In both lines se is very meaningful. In the first line sail se halke means 'light like a flood'. In the second line daryaa se tah-daar has two meanings: (1) depth-possessing like a river; and (2) more depth-possessing than a river.

The simile too is fine, because no matter how powerful a flood may be, its water is shallower than that of the river in which the flood comes. Then, aave;N too has two meanings: 'to come filling up with ebullience and turmoil; and (2) to fill up with ebullience and turmoil and come (before people).

FWP:

SETS == MIDPOINTS; POETRY; SUBJECT?
MOTIFS
NAMES
TERMS == RHYME; WARRANT

Truly it's a very striking and initially somewhat confusing verse. The first line describes, in the subjunctive, lovers who may be 'light' either 'like' a flood (with se being implicitly short for jaise ) or 'more than' a flood (with se being the comparative), and who thus create a kind of furious turmoil that spreads out widely but shallowly, turbulently but superficially. This 'light' group of lovers seem to be undesirably frivolous or second-rate, as far as we can guess from the first line (see the definition of halkaa above).

Then when we come to the second line-- what's the subject?

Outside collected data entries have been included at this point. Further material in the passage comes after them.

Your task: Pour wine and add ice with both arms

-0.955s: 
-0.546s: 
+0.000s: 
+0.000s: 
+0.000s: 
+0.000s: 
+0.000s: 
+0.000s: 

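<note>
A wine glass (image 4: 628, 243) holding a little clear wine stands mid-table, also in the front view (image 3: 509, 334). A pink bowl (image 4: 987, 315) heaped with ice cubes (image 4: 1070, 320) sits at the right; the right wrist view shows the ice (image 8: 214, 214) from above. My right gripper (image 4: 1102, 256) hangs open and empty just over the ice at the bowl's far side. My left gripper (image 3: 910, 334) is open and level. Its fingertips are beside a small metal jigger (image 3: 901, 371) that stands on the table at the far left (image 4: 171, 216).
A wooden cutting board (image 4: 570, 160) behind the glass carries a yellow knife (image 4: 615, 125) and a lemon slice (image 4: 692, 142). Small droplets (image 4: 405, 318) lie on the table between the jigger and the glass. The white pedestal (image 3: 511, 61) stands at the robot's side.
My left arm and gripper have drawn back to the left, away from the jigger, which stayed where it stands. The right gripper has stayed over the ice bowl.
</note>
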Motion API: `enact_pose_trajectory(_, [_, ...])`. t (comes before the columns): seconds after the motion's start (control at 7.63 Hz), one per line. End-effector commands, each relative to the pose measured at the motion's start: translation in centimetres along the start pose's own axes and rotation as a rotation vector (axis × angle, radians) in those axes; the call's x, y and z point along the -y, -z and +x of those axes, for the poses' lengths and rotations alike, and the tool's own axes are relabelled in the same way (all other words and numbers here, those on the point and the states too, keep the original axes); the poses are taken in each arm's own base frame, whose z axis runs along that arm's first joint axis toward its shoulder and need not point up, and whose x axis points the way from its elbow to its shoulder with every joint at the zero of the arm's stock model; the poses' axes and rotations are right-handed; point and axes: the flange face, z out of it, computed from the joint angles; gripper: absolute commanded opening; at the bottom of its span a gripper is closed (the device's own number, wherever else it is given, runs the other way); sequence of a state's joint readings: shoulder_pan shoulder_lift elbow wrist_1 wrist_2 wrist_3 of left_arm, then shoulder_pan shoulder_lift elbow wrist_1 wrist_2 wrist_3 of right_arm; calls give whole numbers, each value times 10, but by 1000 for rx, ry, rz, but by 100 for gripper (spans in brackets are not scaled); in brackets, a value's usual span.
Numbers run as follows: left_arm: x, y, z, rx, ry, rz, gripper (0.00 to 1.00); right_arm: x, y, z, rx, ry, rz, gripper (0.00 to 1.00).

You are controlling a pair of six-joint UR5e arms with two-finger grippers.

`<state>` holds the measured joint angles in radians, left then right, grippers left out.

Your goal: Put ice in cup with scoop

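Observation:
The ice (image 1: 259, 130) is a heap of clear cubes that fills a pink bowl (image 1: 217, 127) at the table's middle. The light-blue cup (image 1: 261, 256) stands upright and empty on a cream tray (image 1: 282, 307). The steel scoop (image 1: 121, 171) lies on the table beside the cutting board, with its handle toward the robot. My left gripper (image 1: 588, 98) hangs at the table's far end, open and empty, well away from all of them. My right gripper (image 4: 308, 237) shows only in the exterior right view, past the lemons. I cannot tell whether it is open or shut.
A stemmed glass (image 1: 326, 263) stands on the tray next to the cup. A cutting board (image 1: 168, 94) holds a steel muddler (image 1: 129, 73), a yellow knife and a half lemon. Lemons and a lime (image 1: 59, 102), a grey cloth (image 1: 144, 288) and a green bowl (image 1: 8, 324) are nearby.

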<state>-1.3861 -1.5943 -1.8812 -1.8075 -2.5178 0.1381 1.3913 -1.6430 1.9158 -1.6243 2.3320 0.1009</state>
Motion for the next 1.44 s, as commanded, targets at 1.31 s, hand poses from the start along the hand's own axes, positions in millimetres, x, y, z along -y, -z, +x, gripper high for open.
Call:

Presumably 'lovers', but also apparently a different group of lovers, the serious kind-- those who have a 'depth that is not measured/found' (that is, an immeasurable depth), and who are 'deep like a river', and/or 'deeper than a river'. But we have to fiddle with the grammar to make this reading work, for in order to differentiate this group of lovers from the first group we have to create something like a parallel if-then clause structure in the second line (if lovers are light, they are turbulent; if they are deep, they are river-like) even though we have neither an 'if' nor a 'then'.

So we then go back and notice both the double sense (pointed out by SRF) and the 'midpoints' role of tah paa))ii nahii;N jaatii , for if a depth cannot be found, perhaps there's an immeasurable depth, or perhaps there's not much depth there at all. Thus this clause could also apply to the same lovers as in the first line, and could in its unresolvability suggest to us that the verse describes one group of lovers, not two.

For the first line could just as well begin not with a colloquially-omitted 'if', but with a colloquially-omitted 'when'. In that case, the two lines could describe the occasional or superficial or apparent behavior of lovers (in 'light' mode or mood, they foam like a flood), while the second line adds an invisible, underlying truth (they are actually unfathomably deep, like a river/sea). This kind of fast mental footwork, as we reframe the verse on the fly and feel it jerk us around, is just what creates the enjoyable 'tension' of which SRF speaks.

As SRF also observes (and illustrates through {585,7}), Mir's use of tah-daar , though not in this verse explicitly literary, has a latently literary subtext, since Mir often boasts of this quality and related qualities of complexity and subtlety in his verses. For further discussion, see SRF's article on Mir and Ghalib.